Go through the lines below and copy any that hold the string "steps".

START Given information

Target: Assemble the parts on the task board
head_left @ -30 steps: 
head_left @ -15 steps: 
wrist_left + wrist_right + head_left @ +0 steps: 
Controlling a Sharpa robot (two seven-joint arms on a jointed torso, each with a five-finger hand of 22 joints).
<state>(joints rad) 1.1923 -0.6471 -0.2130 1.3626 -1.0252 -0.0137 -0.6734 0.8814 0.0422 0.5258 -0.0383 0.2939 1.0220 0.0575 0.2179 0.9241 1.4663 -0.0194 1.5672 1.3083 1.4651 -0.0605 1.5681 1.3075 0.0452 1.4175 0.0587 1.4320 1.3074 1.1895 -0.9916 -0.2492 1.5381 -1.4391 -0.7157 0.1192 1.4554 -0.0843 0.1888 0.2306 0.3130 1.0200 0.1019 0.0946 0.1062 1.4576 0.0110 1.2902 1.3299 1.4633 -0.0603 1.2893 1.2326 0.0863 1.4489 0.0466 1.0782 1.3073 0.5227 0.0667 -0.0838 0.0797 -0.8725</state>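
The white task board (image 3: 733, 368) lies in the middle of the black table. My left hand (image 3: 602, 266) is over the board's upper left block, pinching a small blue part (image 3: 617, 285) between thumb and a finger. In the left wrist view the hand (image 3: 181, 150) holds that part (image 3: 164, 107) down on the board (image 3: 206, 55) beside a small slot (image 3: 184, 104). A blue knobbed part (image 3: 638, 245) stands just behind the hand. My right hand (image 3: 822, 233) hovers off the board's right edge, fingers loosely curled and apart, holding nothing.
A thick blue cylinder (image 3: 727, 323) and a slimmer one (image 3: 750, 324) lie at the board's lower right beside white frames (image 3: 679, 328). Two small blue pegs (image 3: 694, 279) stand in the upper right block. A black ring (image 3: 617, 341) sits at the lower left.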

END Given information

■ **Your response**:
head_left @ -30 steps: 
head_left @ -15 steps: 
wrist_left + wrist_right + head_left @ +0 steps: 

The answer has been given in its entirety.